On Wednesday's episode of the long-running game show "Jeopardy!", all three contestants, including Amy Schneider, who is, as on January 6, on a 26-game winning streak, found themselves stumped. The category was "Hand-y Responses." The clue: "An investment fund with a portfolio that tracks a group of stocks such as the S&P 500 companies."
The correct response, host Ken Jennings told them, was "index funds." (Get it?)
Just because no one rang in doesn't mean that none of the contestants know what index funds are. It's more likely they drew a blank. During my 2019 appearance on the show, neither my opponents nor I could summon a Crayola shade of purple named after a flower. My brain went to lilac and lavender but couldn't find its way to violet. Being on TV is weird, friends.

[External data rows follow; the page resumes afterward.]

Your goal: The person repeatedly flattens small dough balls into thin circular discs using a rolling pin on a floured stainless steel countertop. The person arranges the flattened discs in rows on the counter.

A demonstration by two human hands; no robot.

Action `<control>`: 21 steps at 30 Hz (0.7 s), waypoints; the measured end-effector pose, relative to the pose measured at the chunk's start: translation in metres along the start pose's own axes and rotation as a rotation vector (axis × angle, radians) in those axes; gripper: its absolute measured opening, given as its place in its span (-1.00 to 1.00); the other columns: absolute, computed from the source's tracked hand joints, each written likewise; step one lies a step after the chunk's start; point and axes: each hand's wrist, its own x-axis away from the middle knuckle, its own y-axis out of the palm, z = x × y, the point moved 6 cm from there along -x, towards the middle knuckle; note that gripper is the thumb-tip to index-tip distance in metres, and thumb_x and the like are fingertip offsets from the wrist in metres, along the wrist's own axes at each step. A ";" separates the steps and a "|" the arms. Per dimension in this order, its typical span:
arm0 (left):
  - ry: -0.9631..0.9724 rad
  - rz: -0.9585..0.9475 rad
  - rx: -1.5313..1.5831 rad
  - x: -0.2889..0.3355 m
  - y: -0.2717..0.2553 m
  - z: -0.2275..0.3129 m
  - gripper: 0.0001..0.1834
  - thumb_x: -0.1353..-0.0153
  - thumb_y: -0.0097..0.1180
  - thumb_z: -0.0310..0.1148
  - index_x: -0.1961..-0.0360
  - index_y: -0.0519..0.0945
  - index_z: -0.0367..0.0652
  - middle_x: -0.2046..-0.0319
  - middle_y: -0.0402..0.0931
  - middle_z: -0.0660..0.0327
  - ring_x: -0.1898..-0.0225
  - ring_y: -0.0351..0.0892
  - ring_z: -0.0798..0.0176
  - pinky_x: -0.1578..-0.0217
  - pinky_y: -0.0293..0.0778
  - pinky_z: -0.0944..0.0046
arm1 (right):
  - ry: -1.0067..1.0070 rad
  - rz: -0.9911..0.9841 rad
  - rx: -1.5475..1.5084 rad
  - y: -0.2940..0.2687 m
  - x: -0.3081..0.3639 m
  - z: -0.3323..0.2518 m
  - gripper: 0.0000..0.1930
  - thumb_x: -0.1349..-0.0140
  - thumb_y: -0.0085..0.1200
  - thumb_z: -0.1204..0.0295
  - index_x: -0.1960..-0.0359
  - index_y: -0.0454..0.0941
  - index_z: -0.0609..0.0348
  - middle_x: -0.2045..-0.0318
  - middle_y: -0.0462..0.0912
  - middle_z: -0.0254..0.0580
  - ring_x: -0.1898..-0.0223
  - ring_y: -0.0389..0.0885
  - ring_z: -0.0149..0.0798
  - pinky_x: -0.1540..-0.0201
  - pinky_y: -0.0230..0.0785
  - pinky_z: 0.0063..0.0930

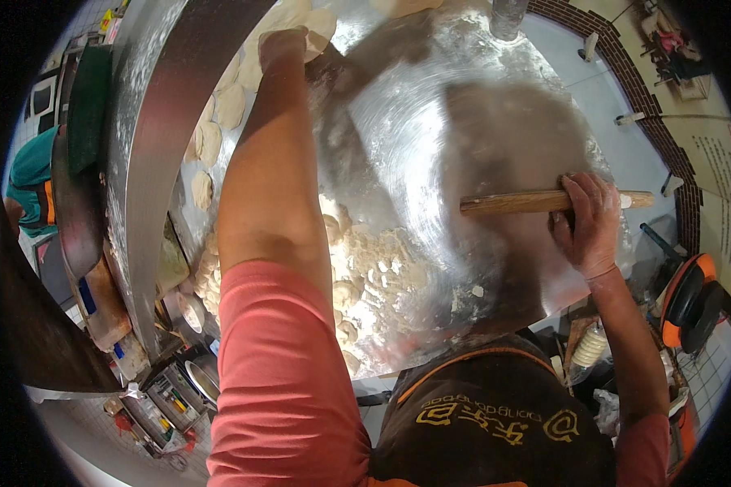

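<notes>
1. Right hand (590, 223): fingers wrapped around wooden rolling pin (516, 203), grip nearer its right end; a short stub sticks out past the hand.
2. Rolling pin: right part of view, lying roughly crosswise, longer end pointing left. Over the tabletop (414, 122); cannot tell if touching it.
3. Left hand (283, 47): far reach, top of view, at the flattened dough rounds (321, 23). Fingers mostly hidden; cannot tell if wide, narrow or gripping dough.
4. Dough rounds: bunched around left hand, some overlapping. Smaller dough pieces (231, 105) run down the left side of the tabletop, left of the left forearm.
5. Dough lumps (347, 295): right of left forearm, lower part of tabletop, beside a patch of loose flour (390, 264).
6. Tabletop: shiny metal, streaked with flour, swirl marks near middle.
7. Left upper arm in pinkish-red sleeve (288, 349); dark apron (487, 434) with orange trim at lower edge.
8. Curved metal panel (166, 105) left of tabletop. Another person in teal clothing (34, 174) beyond it, far left.
9. Orange-and-black round item (690, 300) right, off the tabletop.
</notes>
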 end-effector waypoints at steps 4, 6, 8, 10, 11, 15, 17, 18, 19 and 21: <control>0.025 -0.018 -0.081 -0.021 0.006 -0.008 -0.48 0.07 0.26 -0.08 0.17 0.61 -0.27 0.12 0.57 0.00 0.08 0.56 0.09 0.05 0.43 0.17 | -0.014 0.030 0.025 0.001 0.001 0.000 -0.53 0.18 0.16 0.50 0.10 0.46 0.20 0.08 0.49 -0.06 0.04 0.42 0.08 -0.01 0.24 -0.04; 0.088 0.018 -0.095 -0.017 0.007 -0.001 -0.47 0.09 0.31 -0.10 0.18 0.60 -0.29 0.14 0.58 0.00 0.12 0.57 0.10 0.08 0.45 0.17 | -0.013 0.046 -0.005 0.001 0.001 0.000 -0.52 0.19 0.16 0.50 0.10 0.46 0.20 0.08 0.49 -0.06 0.05 0.42 0.07 0.00 0.25 -0.04; 0.168 0.098 -0.077 -0.008 0.004 0.007 -0.47 0.11 0.35 -0.11 0.20 0.59 -0.32 0.17 0.58 0.01 0.15 0.58 0.11 0.11 0.46 0.18 | -0.008 0.030 -0.005 0.000 0.000 0.000 -0.51 0.21 0.16 0.50 0.10 0.46 0.21 0.09 0.49 -0.05 0.07 0.43 0.07 0.02 0.26 -0.05; 0.185 0.148 0.063 -0.003 0.005 0.005 -0.46 0.13 0.39 -0.13 0.22 0.59 -0.35 0.19 0.59 0.02 0.19 0.58 0.12 0.14 0.47 0.18 | -0.016 0.012 -0.009 0.000 -0.002 -0.002 -0.50 0.22 0.15 0.51 0.10 0.45 0.22 0.10 0.49 -0.04 0.08 0.43 0.06 0.03 0.26 -0.05; 0.177 0.154 0.176 0.000 0.006 -0.002 -0.45 0.15 0.41 -0.14 0.23 0.58 -0.37 0.20 0.59 0.03 0.21 0.58 0.13 0.15 0.48 0.18 | -0.022 0.004 -0.011 0.001 -0.003 -0.004 -0.50 0.23 0.14 0.51 0.10 0.45 0.22 0.10 0.49 -0.03 0.08 0.43 0.06 0.03 0.25 -0.06; 0.022 -0.064 0.901 0.022 0.012 -0.024 -0.52 0.12 0.39 -0.28 0.21 0.55 -0.36 0.24 0.58 0.03 0.23 0.59 0.07 0.20 0.52 0.19 | 0.009 -0.052 -0.003 0.004 -0.002 -0.003 -0.49 0.24 0.13 0.53 0.10 0.44 0.22 0.10 0.49 -0.01 0.07 0.43 0.07 0.03 0.23 -0.06; -0.079 -0.114 1.183 0.027 0.013 -0.047 -0.55 0.10 0.37 -0.34 0.18 0.54 -0.34 0.25 0.58 0.04 0.22 0.59 0.06 0.20 0.53 0.21 | -0.005 -0.057 -0.003 0.006 -0.002 -0.004 -0.48 0.23 0.12 0.52 0.08 0.44 0.22 0.07 0.48 -0.01 0.03 0.42 0.08 -0.02 0.20 -0.06; -0.138 -0.136 1.318 0.050 0.007 -0.043 -0.56 0.09 0.36 -0.37 0.16 0.54 -0.33 0.24 0.58 0.04 0.21 0.60 0.06 0.19 0.52 0.22 | 0.005 -0.054 -0.003 0.007 -0.001 -0.002 -0.48 0.23 0.12 0.52 0.07 0.44 0.21 0.06 0.48 -0.02 0.01 0.41 0.09 -0.04 0.19 -0.05; -0.201 -0.149 1.455 0.073 -0.001 -0.048 -0.57 0.08 0.35 -0.40 0.15 0.53 -0.32 0.24 0.58 0.04 0.20 0.60 0.06 0.17 0.52 0.23 | 0.014 -0.057 0.013 0.008 0.001 -0.001 -0.48 0.21 0.12 0.52 0.06 0.44 0.21 0.05 0.48 -0.02 -0.01 0.40 0.09 -0.07 0.17 -0.05; 0.825 0.176 0.046 0.110 -0.051 -0.064 -0.60 0.04 0.30 -0.49 0.11 0.53 -0.26 0.23 0.59 0.04 0.16 0.61 0.06 0.13 0.50 0.22 | 0.028 -0.062 0.049 0.009 0.005 0.000 -0.47 0.19 0.11 0.50 0.03 0.43 0.21 0.03 0.47 -0.01 -0.05 0.38 0.10 -0.12 0.14 -0.05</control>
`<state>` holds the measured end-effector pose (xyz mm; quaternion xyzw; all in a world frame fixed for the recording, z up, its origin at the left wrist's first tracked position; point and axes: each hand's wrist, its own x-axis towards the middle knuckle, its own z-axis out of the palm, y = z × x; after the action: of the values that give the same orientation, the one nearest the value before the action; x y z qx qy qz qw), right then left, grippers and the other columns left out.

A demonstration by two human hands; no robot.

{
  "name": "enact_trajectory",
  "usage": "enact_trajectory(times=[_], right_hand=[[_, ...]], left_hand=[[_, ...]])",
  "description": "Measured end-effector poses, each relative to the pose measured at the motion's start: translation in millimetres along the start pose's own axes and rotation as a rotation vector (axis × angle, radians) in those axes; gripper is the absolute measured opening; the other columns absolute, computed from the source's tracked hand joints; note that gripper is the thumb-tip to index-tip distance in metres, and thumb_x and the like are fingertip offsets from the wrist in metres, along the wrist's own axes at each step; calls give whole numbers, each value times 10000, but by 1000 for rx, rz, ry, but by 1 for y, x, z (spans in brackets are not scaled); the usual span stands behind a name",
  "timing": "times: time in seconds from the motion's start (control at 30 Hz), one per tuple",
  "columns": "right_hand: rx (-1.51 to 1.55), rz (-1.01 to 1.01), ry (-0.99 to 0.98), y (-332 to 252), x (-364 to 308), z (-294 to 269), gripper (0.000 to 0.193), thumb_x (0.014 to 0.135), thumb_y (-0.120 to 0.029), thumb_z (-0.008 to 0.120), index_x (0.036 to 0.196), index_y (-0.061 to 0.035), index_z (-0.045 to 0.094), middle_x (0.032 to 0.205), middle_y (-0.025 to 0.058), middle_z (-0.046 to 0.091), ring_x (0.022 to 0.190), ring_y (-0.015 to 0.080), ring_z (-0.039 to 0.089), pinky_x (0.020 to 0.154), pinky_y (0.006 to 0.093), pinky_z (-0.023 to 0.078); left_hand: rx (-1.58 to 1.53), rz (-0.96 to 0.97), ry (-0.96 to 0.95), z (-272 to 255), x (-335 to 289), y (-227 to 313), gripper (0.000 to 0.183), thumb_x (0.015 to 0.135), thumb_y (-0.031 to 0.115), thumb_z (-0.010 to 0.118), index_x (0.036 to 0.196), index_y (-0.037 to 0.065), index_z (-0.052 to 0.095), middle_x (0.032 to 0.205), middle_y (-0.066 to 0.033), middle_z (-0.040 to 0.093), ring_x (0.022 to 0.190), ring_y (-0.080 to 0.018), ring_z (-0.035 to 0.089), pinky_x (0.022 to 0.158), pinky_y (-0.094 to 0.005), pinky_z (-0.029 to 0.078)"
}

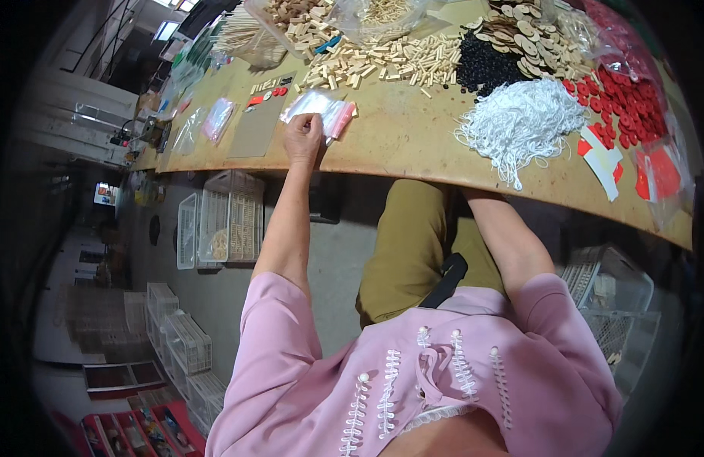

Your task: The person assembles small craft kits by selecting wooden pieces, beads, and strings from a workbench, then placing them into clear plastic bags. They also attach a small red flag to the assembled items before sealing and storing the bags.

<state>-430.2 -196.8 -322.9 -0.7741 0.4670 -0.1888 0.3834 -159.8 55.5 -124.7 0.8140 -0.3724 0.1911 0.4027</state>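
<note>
My left hand [302, 137] is at the near side of a stack of clear plastic bags [314, 104] with pink-red edges, its fingers curled together and closed on the edge of a bag. Just left of it lies a flat piece of grey-brown cardboard [251, 135]. Beyond the cardboard sits a small group of parts, with red discs [280, 91], wooden sticks and black pieces. My right forearm [508, 232] passes under the table's front edge, which hides my right hand.
Across the table [398, 148] lie heaps of wooden blocks [352, 65], black pieces [485, 65], wooden discs [523, 34], white strings [523, 118] and red discs [634, 107]. More plastic bags [217, 119] lie at the left. Plastic crates [230, 217] stand on the floor.
</note>
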Motion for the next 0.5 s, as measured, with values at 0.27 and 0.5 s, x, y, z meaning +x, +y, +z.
enact_trajectory(times=[0.27, 0.5], right_hand=[[-2, 12, 59, -6, -6, -17, 282, 998, -220, 564, 1199, -53, 672, 1206, 227, 670, 1135, 389, 624, 978, 471, 480], [-8, 10, 109, -5, -14, -46, 259, 987, -204, 572, 1170, -57, 681, 1180, 215, 682, 1110, 379, 638, 959, 462, 490]], left_hand=[[-47, -85, -33, 2, 10, -11, 231, 903, 263, 688, 894, 44, 761, 739, -95, 723, 659, -185, 660, 656, -343, 514], [-375, -127, -52, 11, 19, -45, 205, 948, 176, 679, 967, -15, 750, 819, -38, 702, 756, -115, 607, 731, -282, 506]])
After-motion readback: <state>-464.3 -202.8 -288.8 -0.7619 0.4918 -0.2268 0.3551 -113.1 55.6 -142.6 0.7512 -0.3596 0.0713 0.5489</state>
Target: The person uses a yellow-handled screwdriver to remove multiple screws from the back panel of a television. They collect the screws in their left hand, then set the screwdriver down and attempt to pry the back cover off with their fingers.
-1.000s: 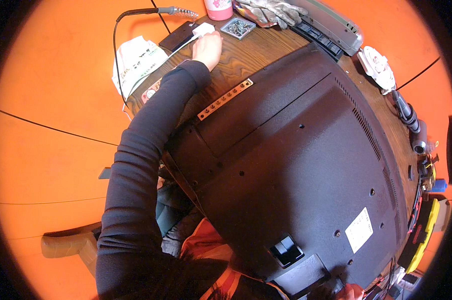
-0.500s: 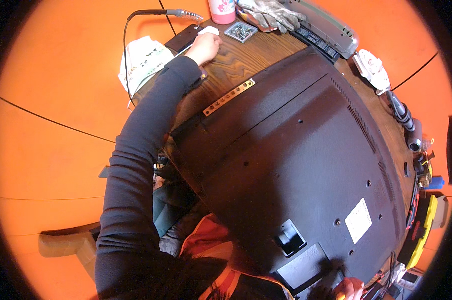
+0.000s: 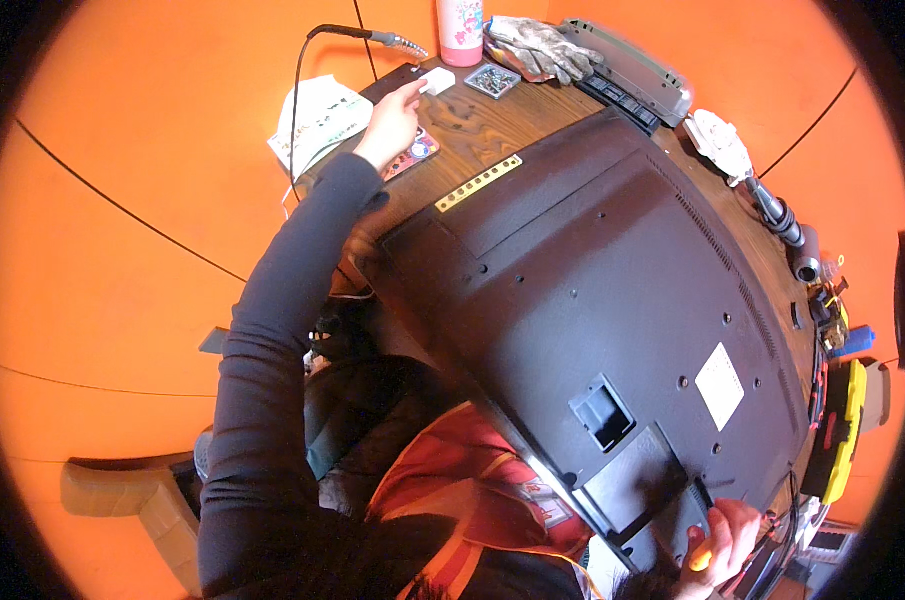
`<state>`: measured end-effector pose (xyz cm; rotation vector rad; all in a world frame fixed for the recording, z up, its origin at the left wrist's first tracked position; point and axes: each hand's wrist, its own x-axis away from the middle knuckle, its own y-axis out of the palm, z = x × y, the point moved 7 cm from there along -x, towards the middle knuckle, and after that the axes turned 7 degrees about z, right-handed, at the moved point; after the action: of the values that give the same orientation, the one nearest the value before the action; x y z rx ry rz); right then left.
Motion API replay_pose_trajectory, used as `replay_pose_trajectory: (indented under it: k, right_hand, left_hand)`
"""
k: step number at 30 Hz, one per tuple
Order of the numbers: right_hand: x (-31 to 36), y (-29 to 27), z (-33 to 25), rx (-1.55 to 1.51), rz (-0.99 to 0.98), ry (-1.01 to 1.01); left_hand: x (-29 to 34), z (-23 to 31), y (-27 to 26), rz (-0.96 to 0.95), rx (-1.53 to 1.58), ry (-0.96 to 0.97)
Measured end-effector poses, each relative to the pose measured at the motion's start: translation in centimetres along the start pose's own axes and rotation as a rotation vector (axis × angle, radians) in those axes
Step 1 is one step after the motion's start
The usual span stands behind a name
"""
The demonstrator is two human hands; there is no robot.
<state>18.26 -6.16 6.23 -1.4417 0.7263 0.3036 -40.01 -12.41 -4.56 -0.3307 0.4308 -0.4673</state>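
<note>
My left hand point(image 3: 390, 128) reaches to the far left of the wooden table with a finger stretched out to a small white block point(image 3: 437, 81), whose edge it meets or nearly meets. Beside the wrist lies a flat patterned red item point(image 3: 419, 152), partly covered. A large black panel, like the back of a flat-screen television point(image 3: 562, 300), fills most of the table. At its near right edge my right hand point(image 3: 727, 540) is closed around a tool with an orange handle point(image 3: 701, 556); its working end is hard to make out.
A clear tray of screws point(image 3: 492, 80), a pink-and-white bottle point(image 3: 460, 35) and grey work gloves point(image 3: 542, 48) stand at the back. A soldering iron point(image 3: 402, 44) hangs beside a white bag point(image 3: 317, 120). A hair-dryer-like tool point(image 3: 780, 215) and a yellow-edged case point(image 3: 844, 430) line the right.
The view has shifted. My left hand has drawn back slightly from the white block, uncovering the patterned item. My right hand has come further into view, showing the orange handle.
</note>
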Motion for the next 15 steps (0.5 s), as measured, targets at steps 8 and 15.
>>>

Still, if you were shouting the answer at your screen, you probably weren't alone. After all, investments that track an index currently hold some $20 trillion of investor cash in them, and your workplace retirement plan is virtually guaranteed to offer one.
So, if you think you would have snagged the $1,000 clue over champ Amy Schneider, enjoy the moment. And if you didn't know what on Earth Ken was talking about, read on for a quick refresher.
In general, mutual funds and ETFs come in two flavors. Actively-managed funds are helmed by managers who make trades and calibrate the fund's portfolio in an attempt to outperform a particular market index.
The problem with that approach, according to Warren Buffett and a litany of other market observers, is that consistently beating the market is difficult, and very few professional investors can do it.
That's where index funds come in. These mutual funds and ETFs aim to replicate the performance of a particular index rather than trying to beat it.
Over the long-term, investors in these funds have tended to come out ahead. Over the 10-year period ending in June 2021, just 25% of active funds achieved higher returns than passive funds tracking the same indexes, according to Morningstar.
Part of index funds' return advantage can be chalked up to what investors pay for them. Because there isn't an active manager running the show and collecting a hefty salary, index funds charge very little in the way of management fees.
Over time, the fees you pay to own a fund, typically expressed as a percentage of the fund's assets you owe on an annual basis and known as the expense ratio, can eat into your returns.
Video by Courtney Stith
The average passive fund charges 0.12% in expenses, compared with 0.62% for the average active fund, according to the latest Morningstar data. Say you invest $10,000 into funds with those expenses and earned an average annual return of 8% over the next 40 years. At the end of the period, passive investors would have about $207,000, having paid about $3,000 in fees.
Fees for active investors would total more than $14,000, bringing their total to about $169,000, despite the fact that the fund earned the same return.
If you're building a portfolio from scratch, index funds provide a low-cost way to broadly diversify your investments. And spreading your bets around different kinds of investments is important to your long-term returns.
Different types of investments perform differently under different market conditions. Take a look at investment firm Callan's Periodic Table of Investment Returns to give yourself an idea of how often different horses take the lead in the proverbial race.
By investing in a broadly diversified portfolio, you give yourself a good chance of having some money in what's working while limiting the probability that your portfolio will take plunge should one particular type of investment take a nosedive.
Video by Courtney Stith
Index funds are one of the cheapest and easiest ways to access broad diversification. Investing in a total market index fund, for instance, gives you exposure to 97% of investable U.S. market cap, giving you access to companies of all sizes.
From there, experts say you can branch out by adding funds that cover broad swaths of the bond market or ones that invest in a wide array of international stocks.
"Those three types of funds, for a lot of investors, can form a perfectly suitable portfolio," Ben Johnson, director of global ETF research for Morningstar, told Grow. "It's like a simple, three-ingredient cocktail that you can pour into your shaker, mix the portions you want, and at the end of the day it will do quite well for you."